Foundations of Modern Molecular Biology

The discovery that DNA is the genetic material connects to several broader concepts you'll encounter throughout this course.

The Central Dogma describes the flow of genetic information in cells: DNA is transcribed into RNA, which is then translated into proteins. This principle, proposed by Francis Crick, provides the framework for understanding how genes actually do things in a cell.

Gene expression is the process by which information encoded in a gene gets used to build a functional product, usually a protein. Cells regulate this process at multiple levels, including transcription, RNA processing, and translation. Not every gene is active in every cell at every moment.

The work covered in this section also connects to genetics more broadly.

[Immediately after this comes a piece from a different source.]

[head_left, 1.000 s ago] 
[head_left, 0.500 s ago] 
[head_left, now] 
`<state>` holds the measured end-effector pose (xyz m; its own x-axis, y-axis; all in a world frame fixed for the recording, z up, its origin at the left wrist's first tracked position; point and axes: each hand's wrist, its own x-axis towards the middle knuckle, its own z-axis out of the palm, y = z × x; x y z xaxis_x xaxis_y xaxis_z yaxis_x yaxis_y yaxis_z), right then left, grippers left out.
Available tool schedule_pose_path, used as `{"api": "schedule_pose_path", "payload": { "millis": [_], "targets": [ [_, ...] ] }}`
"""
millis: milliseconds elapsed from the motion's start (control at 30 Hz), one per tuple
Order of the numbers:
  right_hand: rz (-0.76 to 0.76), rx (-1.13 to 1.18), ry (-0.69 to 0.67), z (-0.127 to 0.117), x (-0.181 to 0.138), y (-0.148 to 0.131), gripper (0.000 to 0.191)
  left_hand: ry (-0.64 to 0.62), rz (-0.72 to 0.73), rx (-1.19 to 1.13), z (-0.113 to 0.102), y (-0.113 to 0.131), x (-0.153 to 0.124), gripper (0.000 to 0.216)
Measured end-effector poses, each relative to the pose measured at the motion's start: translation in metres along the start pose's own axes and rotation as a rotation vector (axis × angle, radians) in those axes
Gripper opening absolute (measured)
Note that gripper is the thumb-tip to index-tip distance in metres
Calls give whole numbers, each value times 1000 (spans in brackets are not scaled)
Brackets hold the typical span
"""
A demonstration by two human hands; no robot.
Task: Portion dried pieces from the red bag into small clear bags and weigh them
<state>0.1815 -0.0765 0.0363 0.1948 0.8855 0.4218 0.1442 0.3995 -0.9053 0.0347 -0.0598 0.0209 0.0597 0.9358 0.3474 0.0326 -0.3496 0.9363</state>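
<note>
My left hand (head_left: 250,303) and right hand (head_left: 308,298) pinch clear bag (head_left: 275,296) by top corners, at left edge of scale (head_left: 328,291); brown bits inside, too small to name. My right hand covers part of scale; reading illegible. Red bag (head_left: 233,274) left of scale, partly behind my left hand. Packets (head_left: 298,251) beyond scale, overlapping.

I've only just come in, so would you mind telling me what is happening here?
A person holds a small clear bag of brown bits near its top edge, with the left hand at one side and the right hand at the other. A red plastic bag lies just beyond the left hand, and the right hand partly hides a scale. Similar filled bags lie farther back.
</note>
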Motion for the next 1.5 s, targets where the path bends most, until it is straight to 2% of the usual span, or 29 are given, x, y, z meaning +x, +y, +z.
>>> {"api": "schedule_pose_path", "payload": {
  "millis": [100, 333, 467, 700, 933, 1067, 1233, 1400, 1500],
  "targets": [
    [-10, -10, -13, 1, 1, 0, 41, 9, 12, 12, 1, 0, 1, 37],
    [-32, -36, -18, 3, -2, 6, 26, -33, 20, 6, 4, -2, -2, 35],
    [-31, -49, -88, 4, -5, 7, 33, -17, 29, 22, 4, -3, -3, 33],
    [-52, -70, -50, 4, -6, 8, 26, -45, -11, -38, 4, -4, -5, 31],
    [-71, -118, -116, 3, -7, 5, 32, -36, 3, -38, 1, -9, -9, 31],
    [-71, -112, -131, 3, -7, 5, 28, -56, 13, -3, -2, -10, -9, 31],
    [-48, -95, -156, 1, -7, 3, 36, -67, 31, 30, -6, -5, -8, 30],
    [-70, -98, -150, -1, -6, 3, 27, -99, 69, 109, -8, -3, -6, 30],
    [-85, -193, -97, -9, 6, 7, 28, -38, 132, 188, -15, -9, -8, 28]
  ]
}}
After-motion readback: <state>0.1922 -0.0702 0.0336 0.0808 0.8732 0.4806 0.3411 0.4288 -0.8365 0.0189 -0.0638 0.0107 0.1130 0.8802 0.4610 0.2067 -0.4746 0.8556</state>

Gregor Mendel's earlier experiments with pea plants established the rules of inheritance, but he had no idea what the physical basis of heredity was. The experiments of Griffith, Avery, and Hershey-Chase filled in that gap by identifying DNA as the molecule responsible for transmitting traits from parents to offspring. Understanding DNA's structure and function also provides a molecular basis for evolution, since changes in DNA sequences (mutations) are the raw material that natural selection acts upon.